From the data, copy out every line in which the word "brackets" appears.

*** Opening RECORDS SUPPLIED ***

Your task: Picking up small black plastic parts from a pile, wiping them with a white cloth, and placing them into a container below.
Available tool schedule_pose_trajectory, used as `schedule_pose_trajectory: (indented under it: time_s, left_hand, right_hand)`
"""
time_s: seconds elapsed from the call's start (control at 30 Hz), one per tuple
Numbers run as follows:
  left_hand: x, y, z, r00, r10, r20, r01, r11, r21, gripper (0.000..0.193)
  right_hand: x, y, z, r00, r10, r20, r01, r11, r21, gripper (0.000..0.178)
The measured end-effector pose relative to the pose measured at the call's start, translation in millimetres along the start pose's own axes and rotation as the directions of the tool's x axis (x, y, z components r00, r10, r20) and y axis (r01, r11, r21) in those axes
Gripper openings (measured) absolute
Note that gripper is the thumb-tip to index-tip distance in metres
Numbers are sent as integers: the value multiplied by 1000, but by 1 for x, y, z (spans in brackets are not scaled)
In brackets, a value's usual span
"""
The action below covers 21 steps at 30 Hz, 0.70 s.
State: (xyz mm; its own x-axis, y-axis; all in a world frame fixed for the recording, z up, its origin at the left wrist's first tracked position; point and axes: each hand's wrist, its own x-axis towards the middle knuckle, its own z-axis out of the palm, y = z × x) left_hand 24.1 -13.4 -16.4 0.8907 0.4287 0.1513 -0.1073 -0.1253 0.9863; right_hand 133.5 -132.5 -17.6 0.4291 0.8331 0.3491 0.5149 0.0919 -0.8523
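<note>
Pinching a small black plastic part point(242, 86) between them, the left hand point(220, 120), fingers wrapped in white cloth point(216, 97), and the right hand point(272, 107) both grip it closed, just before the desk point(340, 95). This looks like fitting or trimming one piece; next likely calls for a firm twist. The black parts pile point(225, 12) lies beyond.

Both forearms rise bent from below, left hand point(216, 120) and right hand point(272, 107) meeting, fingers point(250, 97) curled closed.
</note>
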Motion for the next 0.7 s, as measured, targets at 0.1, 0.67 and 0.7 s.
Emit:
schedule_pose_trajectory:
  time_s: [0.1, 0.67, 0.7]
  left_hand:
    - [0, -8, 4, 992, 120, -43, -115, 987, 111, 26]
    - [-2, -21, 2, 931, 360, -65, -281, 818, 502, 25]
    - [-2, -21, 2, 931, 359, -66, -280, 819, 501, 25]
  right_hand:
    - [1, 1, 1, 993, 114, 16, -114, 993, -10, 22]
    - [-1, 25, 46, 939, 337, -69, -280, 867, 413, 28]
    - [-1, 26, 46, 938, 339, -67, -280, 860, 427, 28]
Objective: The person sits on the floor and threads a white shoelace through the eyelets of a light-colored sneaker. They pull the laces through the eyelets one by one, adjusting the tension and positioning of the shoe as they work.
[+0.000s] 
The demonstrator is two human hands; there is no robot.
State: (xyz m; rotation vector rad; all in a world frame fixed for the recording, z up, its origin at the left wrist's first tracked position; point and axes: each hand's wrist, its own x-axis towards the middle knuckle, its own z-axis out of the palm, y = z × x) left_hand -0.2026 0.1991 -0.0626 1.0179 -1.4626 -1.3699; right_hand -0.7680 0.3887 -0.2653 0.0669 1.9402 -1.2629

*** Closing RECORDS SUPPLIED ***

◆ EXPECTED OUTPUT ◆
Numbers are sent as integers: the value multiplied by 1000, but by 1 for x, y, z (spans in brackets are not scaled)
In brackets, a value's usual span

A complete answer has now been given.